Microfluidic aptamer selection
We are developing integrated microfluidic systems for the rapid and high-efficiency selection of nucleic acid aptamers.
Aptamers are single strands of RNA of DNA that adopt three-dimensional folds and bind to a variety of target molecules with high affinity. Aptamers are isolated from large libraries of random sequences, most often using Systematic Evolution of Ligands through Exponential Enrichment (SELEX) (Tuerk and Gold, 1990). SELEX has been used to generate high-affinity, high-specificity aptamers against a variety of whole-cell, protein, and carbohydrate targets. Aptamers have advantages over other affinity reagents including large starting libraries that are easy to generate using standard chemistries, simple reagent manipulation, and amplification to enrich high-affinity binding sequences. Unfortunately, currently available aptamers suffer several drawbacks that limit their utility in analysis of complex samples. First, the specificity of aptamers is largely uncontrolled and can vary widely. In addition, aptamers are not easily selected against subtly differing targets, such as different post-translational modifications of the same protein. Finally, some aptamer selections present idiosyncrasies that can confound the selection process, such as a decrease in affinity in later selection rounds. For these reasons, it is important to improve the quality of aptamer selection methods in order to develop high-affinity reagents for the analysis of complex samples.

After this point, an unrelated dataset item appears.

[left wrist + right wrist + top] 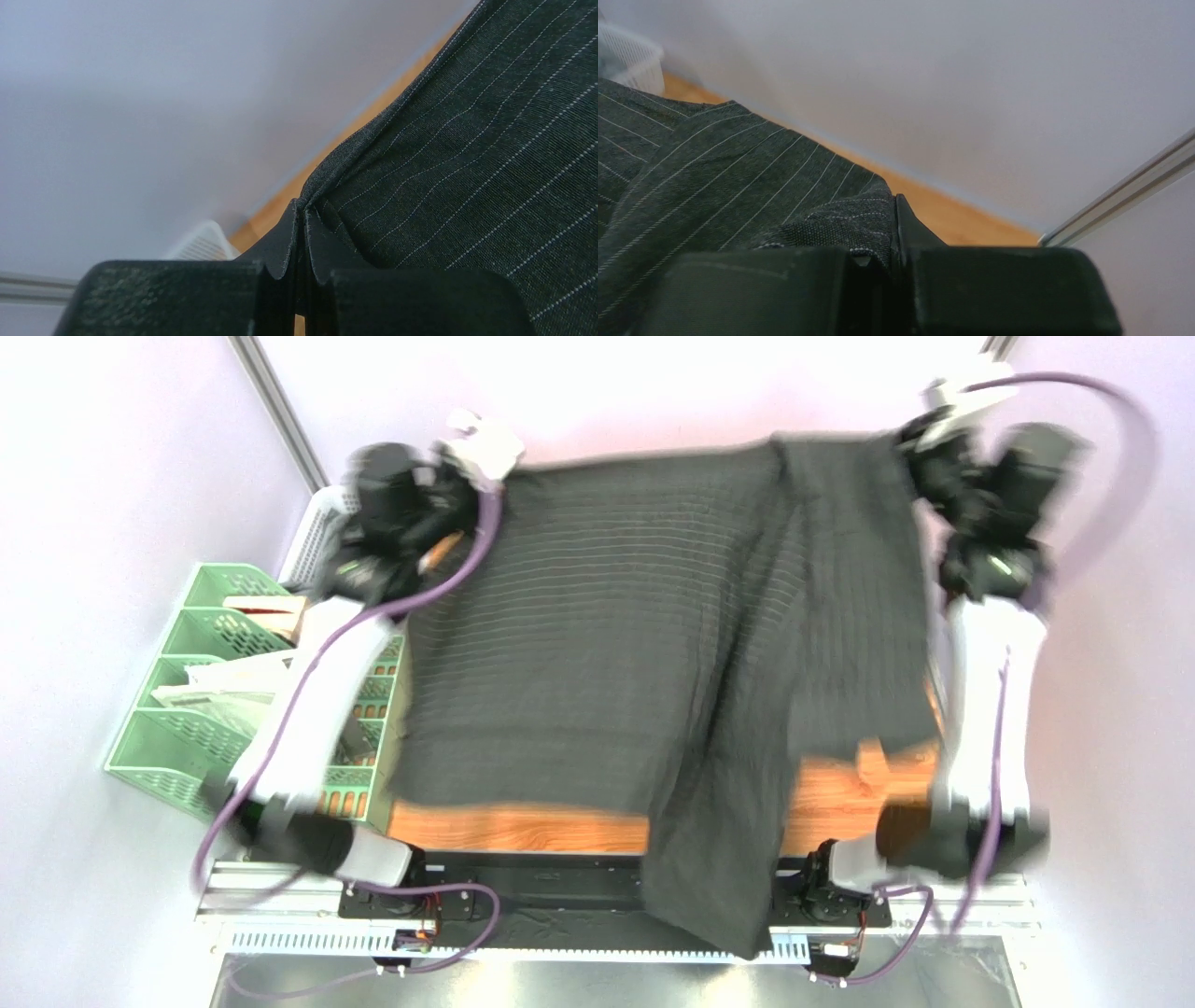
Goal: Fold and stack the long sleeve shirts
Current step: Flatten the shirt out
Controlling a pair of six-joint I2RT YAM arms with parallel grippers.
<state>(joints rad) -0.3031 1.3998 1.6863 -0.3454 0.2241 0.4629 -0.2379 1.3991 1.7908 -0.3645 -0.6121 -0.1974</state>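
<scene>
Shirt (631, 630) pinched at both far corners, spread over the table (519, 829).
My left claw (300, 224) and right claw (895, 231) are each pressed together on an edge of it, well apart, so, as I judge it, the cloth pulls flat and square for a first fold. The top view gives what my wrists cannot: fabric covering most of the table, one long flap draped over the near edge. Only the wrist views show the pinstriped cloth actually nipped in each claw.

No lettering, label, brand, number or sign is legible in any view, the shirt (631, 616) included.
</scene>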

SELEX as currently practiced can be challenging to perform due to poor selection efficiencies, requiring up to 17 rounds of selection and months of time. Robotic methods for aptamer selection in parallel have been presented, resulting in faster completion of selections, although no improvement in the efficiency of such selections was observed. Recent SELEX approaches using capillary electrophoresis and surface plasmon resonance have demonstrated more efficient selection than previous approaches, resulting in fewer necessary rounds of selection. To date, these methods are still manually intensive, and therefore not amenable to large-scale application.

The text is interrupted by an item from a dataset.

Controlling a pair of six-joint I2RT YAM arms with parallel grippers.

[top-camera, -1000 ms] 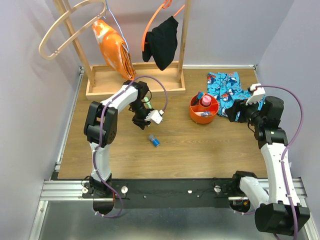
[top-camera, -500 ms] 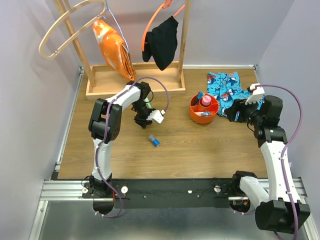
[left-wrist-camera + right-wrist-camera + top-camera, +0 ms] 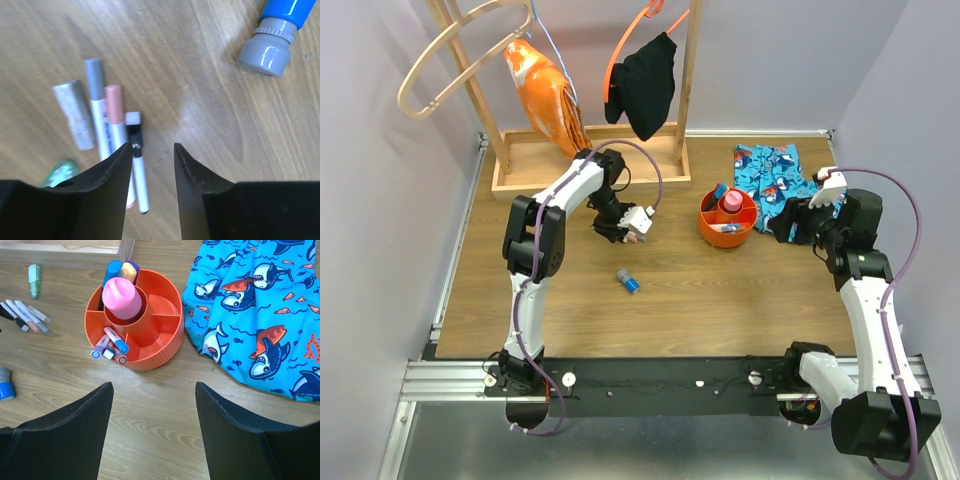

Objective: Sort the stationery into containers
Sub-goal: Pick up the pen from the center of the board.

We will improve aptamer selection methods by developing microsystems capable of selecting or evolving such affinity reagents more rapidly and with better efficiency than has thus far been possible. By integrating high-efficiency selection with amplification and sample preparation steps, we hope to dramatically decrease the time and effort needed to select nucleic acid aptamers against a wide variety of targets of clincal utility. Specificlaly, we are designing systems that can select for undreds of aptamers in parallel in less than a day.